(Try it) Whenever a line below mentions the word "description", that line should be copied.

(Records)
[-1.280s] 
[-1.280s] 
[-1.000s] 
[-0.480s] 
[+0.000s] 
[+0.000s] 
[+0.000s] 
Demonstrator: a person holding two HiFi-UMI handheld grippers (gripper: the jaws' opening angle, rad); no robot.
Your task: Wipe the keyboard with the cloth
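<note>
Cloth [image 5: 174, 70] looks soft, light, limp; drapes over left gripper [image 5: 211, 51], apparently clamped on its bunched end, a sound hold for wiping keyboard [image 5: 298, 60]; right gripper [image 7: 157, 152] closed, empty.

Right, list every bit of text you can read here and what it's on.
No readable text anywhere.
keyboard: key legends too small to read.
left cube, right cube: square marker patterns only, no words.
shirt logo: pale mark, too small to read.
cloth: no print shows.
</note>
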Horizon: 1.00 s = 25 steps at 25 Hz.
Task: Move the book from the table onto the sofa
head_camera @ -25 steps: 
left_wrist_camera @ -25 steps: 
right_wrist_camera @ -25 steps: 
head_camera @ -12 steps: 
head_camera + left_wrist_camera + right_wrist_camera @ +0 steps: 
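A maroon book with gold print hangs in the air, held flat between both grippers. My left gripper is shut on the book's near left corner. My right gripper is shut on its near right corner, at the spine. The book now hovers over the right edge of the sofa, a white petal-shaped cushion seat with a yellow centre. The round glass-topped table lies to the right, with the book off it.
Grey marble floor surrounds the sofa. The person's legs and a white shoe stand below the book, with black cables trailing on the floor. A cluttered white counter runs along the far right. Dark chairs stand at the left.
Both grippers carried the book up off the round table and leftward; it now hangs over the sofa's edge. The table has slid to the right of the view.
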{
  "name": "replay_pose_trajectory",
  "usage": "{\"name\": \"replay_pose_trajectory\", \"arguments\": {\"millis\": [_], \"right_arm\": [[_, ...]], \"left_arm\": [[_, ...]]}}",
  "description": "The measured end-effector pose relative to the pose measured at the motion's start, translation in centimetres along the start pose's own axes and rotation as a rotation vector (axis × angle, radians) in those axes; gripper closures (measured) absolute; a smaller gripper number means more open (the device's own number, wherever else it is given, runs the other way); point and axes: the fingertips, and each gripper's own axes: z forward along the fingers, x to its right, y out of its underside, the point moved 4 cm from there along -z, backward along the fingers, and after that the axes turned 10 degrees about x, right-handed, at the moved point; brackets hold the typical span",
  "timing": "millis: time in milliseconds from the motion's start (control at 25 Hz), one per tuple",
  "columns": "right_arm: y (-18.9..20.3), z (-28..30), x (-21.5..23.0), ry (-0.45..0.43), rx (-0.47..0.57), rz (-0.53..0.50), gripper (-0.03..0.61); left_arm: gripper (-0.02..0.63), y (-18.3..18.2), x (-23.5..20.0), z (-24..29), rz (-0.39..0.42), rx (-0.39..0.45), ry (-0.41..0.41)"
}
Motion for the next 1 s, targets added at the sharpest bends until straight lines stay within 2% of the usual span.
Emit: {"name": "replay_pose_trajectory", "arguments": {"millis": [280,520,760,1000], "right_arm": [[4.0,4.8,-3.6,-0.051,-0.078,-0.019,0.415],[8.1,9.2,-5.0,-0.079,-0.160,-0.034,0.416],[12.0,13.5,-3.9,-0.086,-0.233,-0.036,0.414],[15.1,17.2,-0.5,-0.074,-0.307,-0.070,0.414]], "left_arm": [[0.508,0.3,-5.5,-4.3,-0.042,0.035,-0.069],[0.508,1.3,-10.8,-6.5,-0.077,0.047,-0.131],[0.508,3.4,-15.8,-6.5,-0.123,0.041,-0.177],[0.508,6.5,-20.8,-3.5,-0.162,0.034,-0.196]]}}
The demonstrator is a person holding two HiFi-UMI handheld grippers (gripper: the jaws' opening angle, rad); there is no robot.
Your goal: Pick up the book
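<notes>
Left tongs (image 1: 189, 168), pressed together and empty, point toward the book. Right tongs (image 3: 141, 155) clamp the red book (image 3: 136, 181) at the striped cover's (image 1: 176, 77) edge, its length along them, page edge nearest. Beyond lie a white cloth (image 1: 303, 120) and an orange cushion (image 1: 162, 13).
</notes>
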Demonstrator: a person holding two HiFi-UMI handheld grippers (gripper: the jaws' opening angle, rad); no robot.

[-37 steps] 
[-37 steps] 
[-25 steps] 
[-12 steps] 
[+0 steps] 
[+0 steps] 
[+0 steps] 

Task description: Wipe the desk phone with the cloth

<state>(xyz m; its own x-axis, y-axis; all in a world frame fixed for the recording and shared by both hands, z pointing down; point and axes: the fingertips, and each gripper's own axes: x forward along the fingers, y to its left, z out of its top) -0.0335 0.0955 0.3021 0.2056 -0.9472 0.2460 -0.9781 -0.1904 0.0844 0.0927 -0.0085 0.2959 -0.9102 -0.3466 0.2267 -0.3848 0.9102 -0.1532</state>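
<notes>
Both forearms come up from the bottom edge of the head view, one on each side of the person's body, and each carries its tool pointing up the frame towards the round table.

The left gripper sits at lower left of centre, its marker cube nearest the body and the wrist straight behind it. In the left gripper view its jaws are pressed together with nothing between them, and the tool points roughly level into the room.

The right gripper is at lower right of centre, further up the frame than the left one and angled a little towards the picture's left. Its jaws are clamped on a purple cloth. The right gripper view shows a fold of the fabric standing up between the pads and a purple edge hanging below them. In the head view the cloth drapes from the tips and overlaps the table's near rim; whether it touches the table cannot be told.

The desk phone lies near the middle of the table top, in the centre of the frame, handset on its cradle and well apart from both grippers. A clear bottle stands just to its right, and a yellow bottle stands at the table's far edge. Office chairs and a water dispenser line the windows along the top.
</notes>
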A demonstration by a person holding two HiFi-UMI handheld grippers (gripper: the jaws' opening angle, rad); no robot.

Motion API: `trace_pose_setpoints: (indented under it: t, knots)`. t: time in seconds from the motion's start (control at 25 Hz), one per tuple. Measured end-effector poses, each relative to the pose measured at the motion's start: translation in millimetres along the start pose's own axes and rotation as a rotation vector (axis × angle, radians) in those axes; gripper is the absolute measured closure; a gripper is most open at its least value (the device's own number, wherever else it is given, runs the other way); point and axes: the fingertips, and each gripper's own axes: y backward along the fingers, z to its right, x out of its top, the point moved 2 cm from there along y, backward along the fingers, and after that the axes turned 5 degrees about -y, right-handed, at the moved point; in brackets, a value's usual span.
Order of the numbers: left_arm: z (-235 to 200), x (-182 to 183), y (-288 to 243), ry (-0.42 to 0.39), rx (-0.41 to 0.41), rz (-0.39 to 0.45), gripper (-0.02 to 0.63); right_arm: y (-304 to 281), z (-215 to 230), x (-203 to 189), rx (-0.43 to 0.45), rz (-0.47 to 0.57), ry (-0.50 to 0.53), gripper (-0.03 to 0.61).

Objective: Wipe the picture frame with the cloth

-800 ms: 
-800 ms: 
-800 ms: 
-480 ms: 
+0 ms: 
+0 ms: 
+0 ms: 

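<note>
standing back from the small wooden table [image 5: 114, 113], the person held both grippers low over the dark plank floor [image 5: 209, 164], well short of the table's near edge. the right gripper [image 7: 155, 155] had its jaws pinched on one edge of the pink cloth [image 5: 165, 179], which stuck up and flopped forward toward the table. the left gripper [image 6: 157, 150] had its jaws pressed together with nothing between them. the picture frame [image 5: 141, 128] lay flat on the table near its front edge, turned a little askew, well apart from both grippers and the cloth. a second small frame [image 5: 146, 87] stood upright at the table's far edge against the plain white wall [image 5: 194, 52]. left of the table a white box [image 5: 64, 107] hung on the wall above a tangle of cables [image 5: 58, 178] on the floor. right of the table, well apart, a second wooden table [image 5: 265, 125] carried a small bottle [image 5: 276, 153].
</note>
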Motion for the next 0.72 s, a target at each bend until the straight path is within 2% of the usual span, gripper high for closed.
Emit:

(Task output)
  "description": "The measured end-effector pose relative to the pose measured at the motion's start, translation in centimetres along the start pose's own axes and rotation as a rotation vector (axis × angle, radians) in those axes; gripper closures (measured) absolute; a smaller gripper number means more open (the device's own number, wherever else it is given, runs the other way); point and axes: the fingertips, and each gripper's own axes: z forward along the fingers, x to its right, y out of its underside, the point moved 4 cm from there along -z, backward along the fingers, and after that the axes turned 10 degrees about x, right-handed, at the moved point; brackets hold the typical span",
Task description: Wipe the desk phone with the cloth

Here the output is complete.